Sesungguhnya tak ada niat datang ke tempat ini. Awalnya aku sengaja berjalan dari rumah menuju Jalan Pajajaran agar bisa naik angkutan kota jurusan Stasiun Hall-Cimahi menuju kawasan Jalan Budhi Kota Bandung untuk bertemu teman.

Aku terkenang kala jalan bersama istriku dua tahun lalu sebelum anak ketiga kami lahir. Tempat ini sebenarnya menarik untuk sekadar piknik, apalagi posisinya tak begitu jauh dari rumah. Tinggal jalan kaki saja sampai. Namun, selama ini jarang sekali aku menyengajakan datang ke sini.

Walaupun dari luar terlihat diam, lahan satu hektare ini punya aura menarik. Entah apa, tapi mata seolah dihibur oleh sesuatu. Waktu datang, aku merasa nyaman, tenang, seolah-olah beban yang ada pada diriku terangkat tiba-tiba.

Nama tempat ini Alun-alun Cicendo—ada yang menyebutnya dengan Aliando. Berdiri akhir tahun 2018 lalu, tempat ini dibangun untuk warga Kota Bandung sebagai ruang terbuka untuk aktivitas seni, olahraga, dan bisnis. Posisinya terbilang unik, dikeliling para penjual besi di Pasar Besi Jatayu. Ridwan Kamil yang dulu meresmikan alun-alun di Bandung bagian barat ini, sebagai pelengkap Alun-alun Bandung dan Alun-alun Ujung Berung di kawasan timur Bandung.

Alun-alun Cicendo tampak depan/Deffy Ruspiyandy

Saat aku tiba, pagi sedang menuju siang. Mataku terpaku pada ornamen-ornamen dan bangunan-bangunan di sekitar alun-alun itu, yang meskipun menggunakan besi berkarat namun tidak berkurang pesonanya. Padahal aku baru sampai di gerbang masuk.

Sayangnya, COVID-19 sepertinya membuat tempat ini jarang dikunjungi wisatawan. Maklum, ada larangan untuk berkumpul dan membuat kerumunan. Namun, larangan itu tak menghalangi sekelompok anak muda itu menikmati cuaca cerah dengan bermain bola. Seolah-olah mereka tak peduli dengan yang terjadi, yang penting bisa menghibur diri.

Sejenak aku duduk di bangku yang disediakan. Kulihat petugas kebersihan sedang menyapu tempat ini agar selalu bersih. Lalu aku beranjak dari sana dan berkeliling alun-alun. Sayang saja rasanya mata menganggur tidak melihat pemandangan.

Aku pun menaiki tangga di sebuah bangunan dari besi berbentuk perahu. Tadinya aku hendak berswafoto, tapi kuurungkan karena penampilanku hari itu kurasa kurang menarik. Kuturuni tangga lalu kuperhatikan anak-anak muda yang sedang bermain bola. Ada lapangan basket dan dua ring di sana, tapi tak ada yang main olahraga dari Amerika Serikat itu. Ada pula arena papan seluncur, yang juga kesepian karena tak dilindas.

Sekelompok anak muda sedang main bola di Alun-alun Cicendo/Deffy Ruspiyandy

Di lantai dua ada beberapa kursi yang sengaja ditaruh di bawah pohon. Cocok sekali tempat itu untuk mereka-mereka yang berpacaran. Ada yang di dekat sana, tapi latihan bela diri bukannya pacaran. Semakin ke atas rupanya pemandangan semakin menarik.

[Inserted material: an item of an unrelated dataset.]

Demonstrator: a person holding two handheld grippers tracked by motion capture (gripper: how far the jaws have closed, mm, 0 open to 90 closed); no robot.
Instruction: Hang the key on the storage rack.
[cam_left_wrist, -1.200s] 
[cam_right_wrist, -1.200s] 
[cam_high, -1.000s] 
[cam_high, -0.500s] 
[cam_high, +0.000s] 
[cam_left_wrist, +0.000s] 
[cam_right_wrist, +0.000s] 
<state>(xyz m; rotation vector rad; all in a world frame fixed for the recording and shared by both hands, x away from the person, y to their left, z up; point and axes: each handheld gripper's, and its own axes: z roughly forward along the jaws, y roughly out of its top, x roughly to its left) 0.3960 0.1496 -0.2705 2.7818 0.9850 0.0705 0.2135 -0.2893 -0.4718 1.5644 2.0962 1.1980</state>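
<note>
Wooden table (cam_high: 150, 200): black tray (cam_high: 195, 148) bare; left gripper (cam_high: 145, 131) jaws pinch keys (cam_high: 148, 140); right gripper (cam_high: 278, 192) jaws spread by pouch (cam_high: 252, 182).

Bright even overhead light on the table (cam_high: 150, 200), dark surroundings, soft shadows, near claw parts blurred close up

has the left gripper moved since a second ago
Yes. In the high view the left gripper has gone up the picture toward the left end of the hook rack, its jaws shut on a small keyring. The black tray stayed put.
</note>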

Terbuka sekali pandangan dari atas. Aku bisa melihat jual-beli alat-alat teknik di kios-kios yang menyatu dengan alun-alun, di sisi utara atau belakang. Di sisi selatan, orang-orang berjualan makanan dan minuman. Rupanya bukan aku saja yang rehat di tempat itu, ada pula beberapa orang.

Turun ke bawah, kulihat petugas parkir sedang santai-santai saja karena pengunjung alun-alun sedang sepi. Kususuri bagian timur yang penuh besi tua. Sepi juga tentu. Paling yang kulihat hanya beberapa mobil yang parkir di pinggir jalan. Biasanya di tempat ini ada persewaan sepeda motor kecil untuk anak-anak.

Sudah pukul 10.30. Setengah jam lagi aku sudah bikin janji untuk bertemu dua orang temanku. Aku pun bergegas meneruskan perjalanan ke perhentian angkutan kota yang tak jauh dari Bandara Husein Sastranegara.

Sebuah mobil hijau berpolet putih berhenti di hadapanku. Aku pun menaikinya agar tiba di tujuan selanjutnya. Tiba-tiba aku ingat bahwa ini hari Rabu dan ini adalah Hari Sumpah Pemuda.